Creato il 04 agosto 2012 da Postscriptum

Riguardo le traduzioni: “Creatura di Sabbia”, di Tahar Ben Jelloun

In un mio precedente scritto opinavo in merito alla traduzione in italiano di un romanzo di Amin Maalouf. Devo in qualche modo fare ammenda, e probabilmente addossare le colpe di “certe asprezze” al modo di scrivere dello stesso scrittore libanese. Questo mio ricredermi è stato causato dalla lettura di uno splendido romanzo, “Creatura di Sabbia”, di Tahar Ben Jelloun, marocchino di nascita ma senz’altro francofono. La traduzione è stata curata da Egisto Volterrani, così come per Il periplo di Baldassarre, ma qui la resa è sicuramente più alta. Non so se a causa della fonte o del percorso intrapreso dal fiume di parole (Oddio, non me ne vogliano i Jalisse!). In altri termini, non conoscendo il testo in francese, non so dire se gli elogi siano da indirizzare all’autore o al traduttore. Probabilmente entrambi. Leggo ora che Volterrani è “un architetto, traduttore, scenografo, cuoco e intellettuale italiano. Presidente del Teatro Stabile di Torino dal 1975 al 1984, è anche pittore, incisore, scrittore e grafico. Ha collaborato e ancora collabora con riviste d’arte, di architettura e di letteratura e con diversi quotidiani.” Il suo encomiabile lavoro gratifica il lettore accidentale.

Creatura di Sabbia ha come tema la condizione femminile nei paesi musulmani, ma sarebbe riduttivo limitare Ben Jelloun a questa pur importante posizione. Così inizia il capitolo secondo:

“Amici del Bene, sappiate che siamo riuniti da parole segrete su un percorso circolare, forse su un bastimento, per una traversata della quale non conosco l’itinerario. Questa storia ha qualche cosa della notte; è oscura e cionondimeno ricca di immagini; dovrebbe aprirsi su una luce debole e dolce; quando arriveremo all’alba saremo lasciati liberi, saremo invecchiati di una notte, lunga e pesante, un mezzo secolo e alcuni fogli bianchi sparpagliati sul cortile di marmo bianco della nostra casa dei ricordi.”

 

Il fascino del mondo arabo, l’odore del deserto, i suoni dell’immaginazione, sono solo traviamenti del preconcetto.

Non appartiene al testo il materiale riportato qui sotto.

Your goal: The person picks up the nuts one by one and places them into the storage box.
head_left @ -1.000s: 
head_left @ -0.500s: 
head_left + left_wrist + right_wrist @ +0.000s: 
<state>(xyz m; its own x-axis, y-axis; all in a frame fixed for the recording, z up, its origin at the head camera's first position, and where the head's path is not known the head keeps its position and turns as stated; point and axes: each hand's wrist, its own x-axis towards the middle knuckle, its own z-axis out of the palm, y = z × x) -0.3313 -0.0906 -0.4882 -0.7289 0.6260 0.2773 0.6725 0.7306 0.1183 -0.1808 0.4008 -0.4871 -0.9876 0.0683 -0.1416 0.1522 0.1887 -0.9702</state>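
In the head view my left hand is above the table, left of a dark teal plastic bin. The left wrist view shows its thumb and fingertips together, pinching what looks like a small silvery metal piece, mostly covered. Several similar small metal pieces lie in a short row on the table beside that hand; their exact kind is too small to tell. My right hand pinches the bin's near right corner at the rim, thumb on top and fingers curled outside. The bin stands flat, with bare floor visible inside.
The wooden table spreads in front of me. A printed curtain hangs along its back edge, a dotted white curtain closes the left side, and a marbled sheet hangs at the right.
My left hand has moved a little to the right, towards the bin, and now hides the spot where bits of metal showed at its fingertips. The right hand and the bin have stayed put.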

Il lettore deve allontanare ogni tentazione d’assimilare e associare al romanzo le sembianze da “mille e una notte”. Ben Jelloun è forse più francese che nordafricano, il suo modo di scrivere – e la traduzione di Volterrani – sono semmai lo specchio di quei preconcetti poc’anzi accennati. Il rimando del rimando, o il Ritorno!

La lettura procede per vie quasi oniriche, di sensazioni istintuali, nel tentativo di afferrare la voce del libro, dei personaggi del libro:

“Mi dica se sbaglio. Non ha mai cercato lei di indovinare la voce di una persona assente, un filosofo, un poeta, un profeta? … Quando leggo un libro mi diverto ad ascoltare la voce dell’autore.”

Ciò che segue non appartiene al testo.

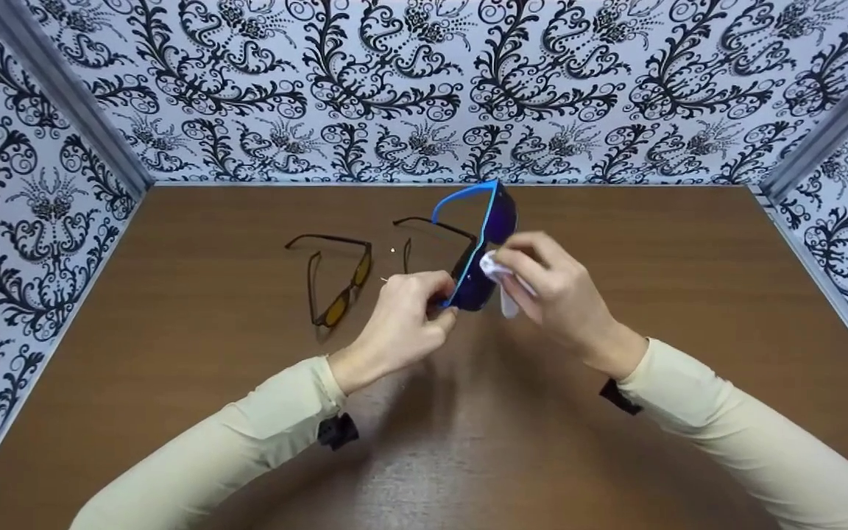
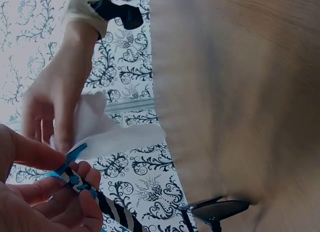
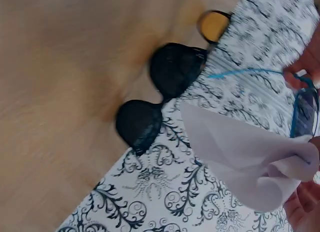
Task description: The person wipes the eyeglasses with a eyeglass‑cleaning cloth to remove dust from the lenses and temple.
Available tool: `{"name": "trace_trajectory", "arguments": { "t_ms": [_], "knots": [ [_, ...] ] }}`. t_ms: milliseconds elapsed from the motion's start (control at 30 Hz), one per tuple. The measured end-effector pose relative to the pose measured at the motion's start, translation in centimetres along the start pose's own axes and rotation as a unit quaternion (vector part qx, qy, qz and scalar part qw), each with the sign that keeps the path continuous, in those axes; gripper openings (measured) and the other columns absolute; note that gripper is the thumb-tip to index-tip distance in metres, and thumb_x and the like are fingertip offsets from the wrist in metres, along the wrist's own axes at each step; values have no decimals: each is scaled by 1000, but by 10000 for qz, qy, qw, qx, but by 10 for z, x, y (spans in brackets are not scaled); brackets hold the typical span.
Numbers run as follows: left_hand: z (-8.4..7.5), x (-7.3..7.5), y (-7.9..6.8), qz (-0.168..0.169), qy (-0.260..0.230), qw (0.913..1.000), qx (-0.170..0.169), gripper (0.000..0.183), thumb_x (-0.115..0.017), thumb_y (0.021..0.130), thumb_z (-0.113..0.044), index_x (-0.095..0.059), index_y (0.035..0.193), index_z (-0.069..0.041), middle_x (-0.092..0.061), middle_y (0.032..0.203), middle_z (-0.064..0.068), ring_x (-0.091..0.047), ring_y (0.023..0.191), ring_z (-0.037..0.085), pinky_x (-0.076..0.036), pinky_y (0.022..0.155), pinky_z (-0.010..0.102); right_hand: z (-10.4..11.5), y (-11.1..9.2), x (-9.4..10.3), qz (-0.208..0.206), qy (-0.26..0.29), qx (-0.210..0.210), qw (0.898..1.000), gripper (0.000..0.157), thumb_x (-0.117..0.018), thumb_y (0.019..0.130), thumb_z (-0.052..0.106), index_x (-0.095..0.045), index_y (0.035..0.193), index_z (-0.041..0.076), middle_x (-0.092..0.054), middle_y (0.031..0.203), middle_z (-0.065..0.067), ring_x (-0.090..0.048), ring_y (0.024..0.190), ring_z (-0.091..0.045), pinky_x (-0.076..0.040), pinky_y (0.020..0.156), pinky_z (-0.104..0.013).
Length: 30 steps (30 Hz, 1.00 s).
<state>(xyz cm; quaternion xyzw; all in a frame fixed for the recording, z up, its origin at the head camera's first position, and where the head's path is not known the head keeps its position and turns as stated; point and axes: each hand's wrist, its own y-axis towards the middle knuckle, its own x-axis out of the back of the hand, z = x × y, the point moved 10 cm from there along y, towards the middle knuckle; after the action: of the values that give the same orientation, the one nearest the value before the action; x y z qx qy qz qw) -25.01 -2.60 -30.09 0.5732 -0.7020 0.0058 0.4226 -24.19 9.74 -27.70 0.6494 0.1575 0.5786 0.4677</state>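
My left hand (image 1: 409, 316) pinches blue-framed sunglasses (image 1: 474, 289) near the lower hinge, holding them up over the table with their dark lenses turned right. One blue temple arm reaches back to the left. In my right hand (image 1: 567, 298) is a white cloth (image 1: 494, 266), bunched between thumb and fingers at the front of the lenses. The right wrist view shows the loose part of the cloth (image 3: 230, 157) hanging in folds beside the blue frame. In the left wrist view, a patterned temple arm (image 2: 82, 184) runs between the left fingers.
Black sunglasses (image 3: 175, 71) lie on the brown table (image 1: 210, 412) behind the held pair, partly hidden by it in the head view. Left of them lie dark-framed glasses with yellow lenses (image 1: 336, 309), arms unfolded. Patterned panels (image 1: 424, 88) wall the table at the back and sides.
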Motion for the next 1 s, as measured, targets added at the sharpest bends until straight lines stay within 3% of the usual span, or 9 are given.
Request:
{"name": "trace_trajectory", "arguments": {
  "t_ms": [67,267,333,500,567,700,767,1000],
  "knots": [
    [-2,-1,1,-12,42,10000,-78,8,-61,73,3,-62,74,-5,-57,64,-2,-49,58,12,-40,54,27,2,3,0,-154,131,-13,9998,12,-65,92,7,-68,99,-1,-60,98,-18,-62,87,-29,-52,81,-30],
    [-3,4,1,-108,109,9998,-104,7,-63,74,3,-63,75,-4,-56,62,-1,-49,55,14,-38,52,26,33,-4,-7,-19,80,1100,9939,13,-62,93,7,-70,99,-1,-62,94,-17,-62,79,-28,-54,69,-33],
    [-2,5,0,-91,129,9999,-41,7,-63,74,3,-63,74,-4,-56,62,-1,-47,55,12,-38,52,27,31,-4,-5,-34,18,1027,9947,13,-63,93,8,-70,97,-2,-62,93,-17,-62,78,-27,-54,68,-33],
    [-5,1,0,143,130,9998,35,9,-60,73,4,-63,75,-5,-58,64,-2,-47,57,10,-39,52,27,13,5,2,-271,-49,172,9995,16,-63,93,11,-68,99,-3,-62,95,-18,-63,83,-29,-54,76,-33],
    [-7,-1,-1,203,156,9997,-9,10,-59,72,5,-63,75,-5,-56,65,-2,-46,57,10,-39,52,27,16,7,1,-286,-28,243,9993,15,-62,94,10,-68,101,-2,-63,95,-18,-64,84,-29,-54,76,-33],
    [-7,0,0,138,226,9996,-68,11,-60,73,5,-61,74,-5,-52,63,-2,-45,57,10,-38,51,26,37,1,-6,3,-78,1052,9944,13,-60,94,7,-69,99,-1,-63,93,-17,-63,79,-28,-55,70,-34],
    [-5,1,-1,114,229,9997,-40,11,-61,74,6,-62,75,-5,-55,64,-2,-46,57,10,-39,51,26,40,-2,-8,136,-206,1235,9920,13,-59,93,4,-70,96,-1,-64,91,-16,-63,76,-28,-54,66,-36],
    [-6,-3,-3,257,352,9990,-86,11,-61,75,5,-64,77,-5,-61,70,0,-52,61,13,-46,56,29,23,4,-5,87,-802,570,9951,12,-58,85,0,-67,93,-2,-64,93,-17,-61,80,-32,-49,64,-41]
  ]
}}
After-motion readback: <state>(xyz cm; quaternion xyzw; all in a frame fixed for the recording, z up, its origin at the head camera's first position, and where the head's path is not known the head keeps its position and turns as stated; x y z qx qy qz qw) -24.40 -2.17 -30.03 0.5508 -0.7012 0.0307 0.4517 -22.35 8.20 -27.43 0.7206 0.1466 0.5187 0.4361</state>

Sarà un caso che una macchia di vino segna la pagina, a suggello di un mio interesse bacchico, forse delirante? Solo quando i miei occhi giungono al Capitolo diciassettesimo “Il trovatore cieco”, capisco che non di Caso può trattarsi, ma di cospirazione. Non andrò avanti di una sola riga, oltre quella già intrapresa intendo, nella descrizione di questo mistico libro. Le poesie non si raccontano!